- Born: October 18, 1947
- Died: November 20, 2023 (aged 76)
- Occupations: Neuroscientist, Professor at University of California, Irvine School of Medicine

= James H. Fallon =

American neuroscientist (1947–2023)

James H. Fallon (October 18, 1947 – November 20, 2023) was an American neuroscientist. He was professor of psychiatry and human behavior and emeritus professor of anatomy and neurobiology in the University of California, Irvine School of Medicine. His research interests included adult stem cells, chemical neuroanatomy and circuitry, higher brain functions, and brain imaging.

Fallon, who stated that he had the neurological and genetic correlates of psychopathy, categorized himself as a "pro-social psychopath". In October 2013 his book, The Psychopath Inside: A Neuroscientist's Personal Journey into the Dark Side of the Brain, was released by Current (acquired by Penguin).

==Life==
James H. Fallon was born to an Italian American family as one of six children. He also had English and Irish ancestry through New York colonial settler Thomas Cornell, who was convicted of murdering his mother and hanged in 1667. Fallon mentioned the many murders that occurred in the Cornell family line he shared with Lizzie Borden and discussed his and his family's genetics in a National Public Radio broadcast.

Fallon and his wife, Diane, had two daughters, Shannon and Tara, and one son, James. He had five grandchildren and a great-grandson.

Fallon died on November 20, 2023, at the age of 76.

==Academics==
Fallon received his biology and chemistry undergraduate training at Saint Michael's College in Vermont and his psychology and psychophysics degree at Rensselaer Polytechnic Institute in New York. He carried out his Ph.D. training in neuroanatomy and neurophysiology at the University of Illinois College of Medicine, and his postdoctoral training in chemical neuroanatomy at UC San Diego. He was Professor of Anatomy and Neurobiology at UC Irvine, where he served as chairman of the university faculty and chair and President of the School of Medicine faculty.

Fallon was a Sloan Scholar, Senior Fulbright Fellow, National Institutes of Health Career Awardee, and a recipient of a range of honorary degrees and awards. He sat on several corporate boards and national think tanks for science, biotechnology, the arts, and the US military.

Fallon was a Subject Matter Expert in the field of "cognition and war" to the Pentagon.

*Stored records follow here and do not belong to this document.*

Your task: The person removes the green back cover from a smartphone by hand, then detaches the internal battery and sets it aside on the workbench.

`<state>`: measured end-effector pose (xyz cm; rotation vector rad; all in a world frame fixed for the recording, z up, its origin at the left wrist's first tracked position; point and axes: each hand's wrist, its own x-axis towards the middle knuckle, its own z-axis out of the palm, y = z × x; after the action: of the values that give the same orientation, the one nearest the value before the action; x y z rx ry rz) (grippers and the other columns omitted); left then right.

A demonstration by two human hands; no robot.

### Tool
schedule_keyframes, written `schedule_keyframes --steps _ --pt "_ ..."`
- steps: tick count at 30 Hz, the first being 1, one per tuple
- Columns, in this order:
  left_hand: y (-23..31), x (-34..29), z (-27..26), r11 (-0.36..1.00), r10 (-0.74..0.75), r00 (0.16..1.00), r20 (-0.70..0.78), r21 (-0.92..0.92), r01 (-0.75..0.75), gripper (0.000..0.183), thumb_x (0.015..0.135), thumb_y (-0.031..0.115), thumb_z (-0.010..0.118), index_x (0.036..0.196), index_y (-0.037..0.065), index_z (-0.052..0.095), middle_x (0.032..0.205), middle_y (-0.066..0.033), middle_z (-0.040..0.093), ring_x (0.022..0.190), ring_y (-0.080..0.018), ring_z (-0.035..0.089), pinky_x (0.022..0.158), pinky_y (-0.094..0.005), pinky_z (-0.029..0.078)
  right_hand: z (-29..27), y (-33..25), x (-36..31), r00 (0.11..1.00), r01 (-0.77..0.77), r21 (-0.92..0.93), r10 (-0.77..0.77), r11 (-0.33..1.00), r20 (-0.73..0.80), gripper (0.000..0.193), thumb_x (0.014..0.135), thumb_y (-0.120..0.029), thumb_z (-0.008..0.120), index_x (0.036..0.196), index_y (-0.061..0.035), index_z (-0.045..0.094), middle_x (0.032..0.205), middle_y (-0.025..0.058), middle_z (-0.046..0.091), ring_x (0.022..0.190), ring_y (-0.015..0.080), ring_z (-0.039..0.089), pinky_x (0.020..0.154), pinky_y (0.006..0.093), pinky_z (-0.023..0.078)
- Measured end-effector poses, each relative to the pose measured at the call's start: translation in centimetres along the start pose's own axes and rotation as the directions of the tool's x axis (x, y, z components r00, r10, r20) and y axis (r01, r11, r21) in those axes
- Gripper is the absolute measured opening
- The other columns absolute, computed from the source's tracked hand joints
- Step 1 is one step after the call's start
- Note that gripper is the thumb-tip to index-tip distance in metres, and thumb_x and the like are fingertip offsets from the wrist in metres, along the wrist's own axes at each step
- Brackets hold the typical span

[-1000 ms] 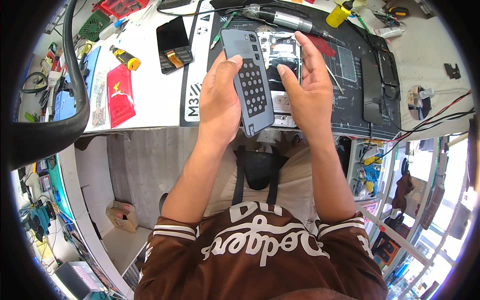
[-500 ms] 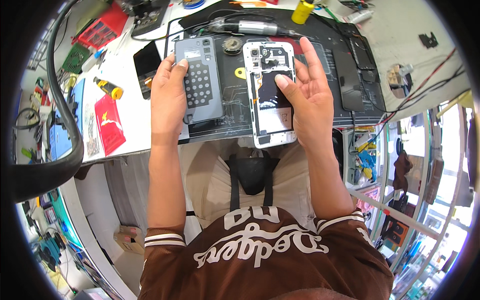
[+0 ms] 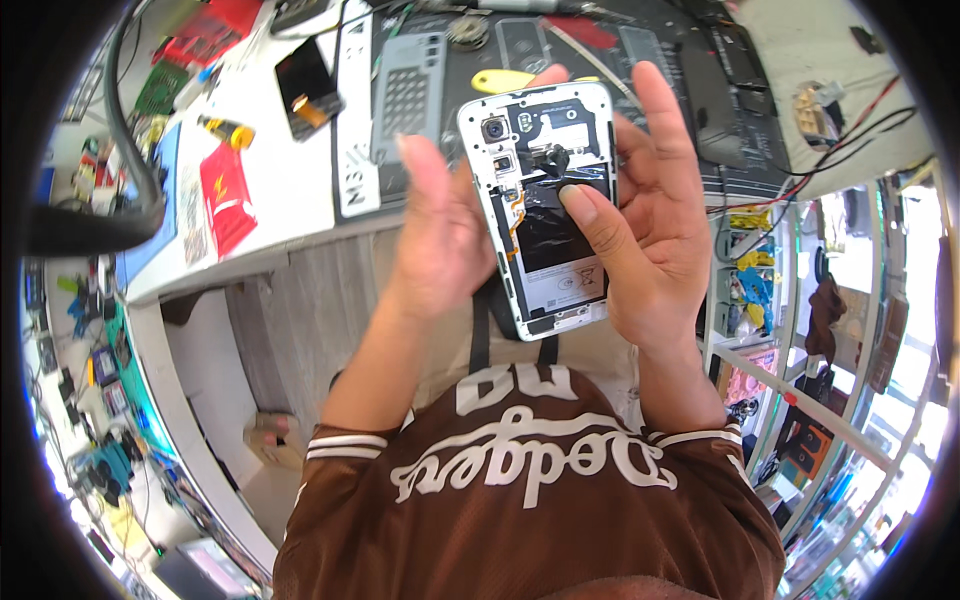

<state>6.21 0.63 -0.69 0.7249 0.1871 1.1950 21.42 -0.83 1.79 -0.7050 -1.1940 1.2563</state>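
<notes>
Shirt lettering: large white characters, inverted in view, across the brown shirt [image 3: 530, 540], lower centre of frame.
Opened phone [image 3: 545, 228]: centre of frame, slightly tilted, internals facing the camera.
Battery label [image 3: 560, 288]: pale panel at the lower battery; small print and a crossed-out bin symbol.
Right hand [image 3: 660, 250]: holds the opened phone at its right edge, thumb over the battery.
Left hand [image 3: 435, 245]: blurred, at the phone's left edge; thumb raised apart from it; contact by the hidden fingers cannot be told.
Phone edges: lower end overlaps the lap; a yellow pick [image 3: 500, 80] shows beyond the upper end.
Mat border: large black characters on the white left strip of the dark mat [image 3: 680, 40].
Side room: white tabletop [image 3: 300, 190] shows between that strip and the red packet [image 3: 228, 200], which bears a yellow emblem.
Back cover [image 3: 405, 100]: grey, dotted, on the mat, upper centre-left.
</notes>
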Motion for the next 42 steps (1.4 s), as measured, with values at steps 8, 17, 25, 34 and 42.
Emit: schedule_keyframes --steps 8,17,25,34,42 --pt "-1.0 -4.1 3.6 0.965 0.083 0.972 -0.222 -0.225 -0.134 0.082 0.111 0.065 0.026 0.167 0.005 0.023 0.159 -0.0161 0.047 0.141 -0.0261 0.053 0.119 -0.0430 0.044 1.8 1.2 -2.9 0.973 0.216 -0.272 -0.182 0.938 0.145 0.091 0.091 0.016 0.061 0.166 0.0054 0.010 0.167 0.0266 0.028 0.142 0.0291 0.049 0.115 0.0378 0.044" --pt "0.6 -6.8 4.1 0.905 0.091 0.978 -0.186 -0.396 -0.159 0.077 0.112 0.061 0.025 0.167 0.008 0.024 0.156 -0.0166 0.051 0.138 -0.0281 0.056 0.112 -0.0495 0.052 3.6 -1.6 -3.1 0.894 0.446 -0.646 -0.272 0.619 0.356 0.093 0.083 -0.004 0.086 0.160 0.0048 0.035 0.161 0.0220 0.043 0.142 0.0298 0.049 0.108 0.0393 0.050" --pt "1.5 -7.9 5.2 0.958 -0.017 0.972 -0.234 -0.281 -0.052 0.080 0.111 0.063 0.022 0.168 0.008 0.018 0.159 -0.0221 0.045 0.144 -0.0393 0.050 0.116 -0.0597 0.046 4.1 -4.8 -2.3 0.965 0.219 -0.774 -0.017 0.594 0.260 0.076 0.077 -0.010 0.091 0.143 -0.0006 0.055 0.157 0.0213 0.050 0.133 0.0269 0.055 0.096 0.0342 0.050" --pt "1.2 -7.9 5.8 0.935 -0.008 0.981 -0.196 -0.349 -0.063 0.077 0.112 0.060 0.023 0.169 0.008 0.016 0.159 -0.0225 0.042 0.142 -0.0326 0.051 0.116 -0.0532 0.047 2.4 -5.0 -2.1 0.952 0.263 -0.737 -0.043 0.622 0.304 0.058 0.074 -0.010 0.092 0.125 -0.0047 0.064 0.153 0.0213 0.054 0.125 0.0233 0.057 0.089 0.0313 0.048" --pt "0.7 -7.9 5.7 0.938 0.008 0.984 -0.178 -0.340 -0.069 0.079 0.113 0.060 0.019 0.169 0.006 0.012 0.169 -0.0245 0.028 0.152 -0.0357 0.039 0.125 -0.0523 0.034 1.5 -4.7 -2.9 0.896 0.440 -0.750 -0.192 0.494 0.400 0.042 0.072 -0.010 0.093 0.108 -0.0083 0.071 0.148 0.0213 0.059 0.117 0.0201 0.059 0.083 0.0288 0.047"
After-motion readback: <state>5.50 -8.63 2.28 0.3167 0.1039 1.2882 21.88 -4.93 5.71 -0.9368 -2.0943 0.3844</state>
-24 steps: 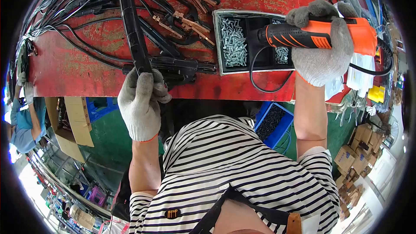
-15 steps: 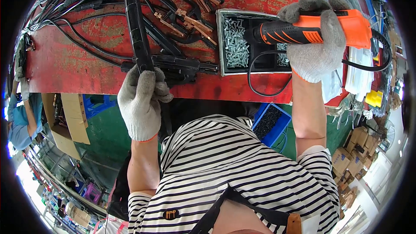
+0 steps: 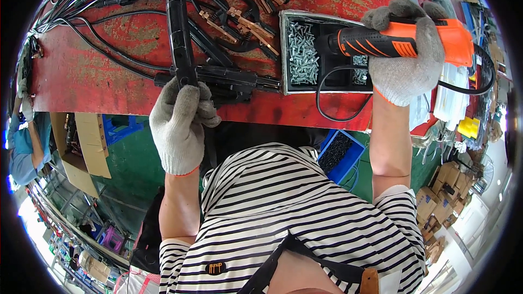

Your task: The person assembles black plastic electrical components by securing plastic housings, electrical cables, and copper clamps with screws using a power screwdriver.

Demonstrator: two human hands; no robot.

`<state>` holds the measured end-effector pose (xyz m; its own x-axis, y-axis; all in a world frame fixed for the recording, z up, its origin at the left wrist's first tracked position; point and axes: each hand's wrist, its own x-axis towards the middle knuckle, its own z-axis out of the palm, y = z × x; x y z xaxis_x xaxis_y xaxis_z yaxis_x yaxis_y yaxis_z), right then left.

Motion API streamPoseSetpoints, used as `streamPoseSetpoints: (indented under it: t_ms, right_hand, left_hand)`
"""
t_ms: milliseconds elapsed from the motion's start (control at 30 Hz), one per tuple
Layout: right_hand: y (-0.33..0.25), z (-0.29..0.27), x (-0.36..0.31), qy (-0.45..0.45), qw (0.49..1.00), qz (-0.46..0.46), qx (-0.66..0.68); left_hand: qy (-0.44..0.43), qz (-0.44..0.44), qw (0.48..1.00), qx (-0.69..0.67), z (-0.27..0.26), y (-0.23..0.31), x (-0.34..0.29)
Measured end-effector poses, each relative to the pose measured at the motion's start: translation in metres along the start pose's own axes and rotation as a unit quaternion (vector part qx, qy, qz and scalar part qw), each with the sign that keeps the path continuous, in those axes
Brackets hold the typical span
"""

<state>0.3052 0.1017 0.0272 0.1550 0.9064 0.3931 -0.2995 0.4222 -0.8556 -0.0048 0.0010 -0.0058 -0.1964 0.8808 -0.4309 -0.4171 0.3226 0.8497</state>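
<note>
My left hand [image 3: 182, 125], in a grey-white knit glove, pinches the near end of a long black plastic handle [image 3: 178, 27] that points away across the red table. A second black handle [image 3: 234, 78] lies crosswise beside it, with metal prongs at its right end. My right hand [image 3: 411, 62], also gloved, is wrapped round an orange and black corded power screwdriver [image 3: 403, 41]. The tool lies nearly level, its nose pointing left over a screw box [image 3: 284, 54]. Silver screws [image 3: 303, 57] fill the left compartment. Whether the tool's tip touches anything cannot be made out.
Copper clamp jaws [image 3: 256, 32] with black parts lie in a heap beyond the hands. Black cables [image 3: 109, 49] run to the far left. Below the red table's [image 3: 98, 90] front edge sits a blue bin [image 3: 342, 158] of small black parts. Another person [image 3: 30, 141] is at far left.
The table, its contents and the right hand with its screwdriver appear slightly further right in the picture. Both hands keep their holds.
</note>
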Motion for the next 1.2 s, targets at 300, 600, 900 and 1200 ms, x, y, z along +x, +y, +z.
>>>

Fallon made significant scientific contributions to several neuroscientific subjects, including the discoveries of TGF alpha and epidermal growth factor. He was the first to show large-scale stimulation of adult stem cells in the injured brain using growth factors. He also made contributions in the fields of schizophrenia, Parkinson's disease, Alzheimer's disease, and the roles of hostility and gender in nicotine and cocaine addiction. He was cited for his research in the basic biology of dopamine, norepinephrine, opioid peptides in the brain, connections of the cortex, limbic system, and basal ganglia in animals and humans. He published in human brain imaging using positron emission tomography, magnetic resonance imaging, diffusion tensor imaging tractography techniques, and the new field of imaging genetics.

==Other work==
In addition to his neuroscience research, James Fallon lectured and wrote on topics ranging from art and the brain, architecture and the brain, law and the brain, consciousness, creativity, the brain of the psychopathic murderer, and the Vietnam War. He wrote Virga Tears: The True Story of a Soldier's Sojourn Back to Vietnam, which was published by Dickens Press in 2001.

Fallon appeared on numerous documentaries, radio, and TV shows. From 2007 to 2009, he appeared on the History Channel series on science and technology (Star Wars Tech, Spider-Man Tech), CNN, PBS, BBC, and ABC for his work on stem cells, growth factors, psychopathology, tissue engineering, smart prostheses, schizophrenia, and human and animal behavior and disease.

On November 18, 2009, Fallon appeared as himself on the CBS crime drama series Criminal Minds, which explores his theory of trans-generational violence in areas of the world that experience continuous bouts of terrorism, war, and violence.

Both Fallon and his family underwent functional brain imaging and genetic analyses for potential violence-related brain and genetic patterns.

Fallon was featured in the BBC production Are You Good or Evil?, where he revealed his discovery that he, himself, has the neurological and genetic correlates of psychopathy. Fallon stated that even though he displayed callous behaviour in his life, particularly when he was younger, he believed that his positive experiences in childhood negated any potential genetic vulnerabilities to violence and emotional issues.

Fallon was politically a libertarian, and religiously an agnostic.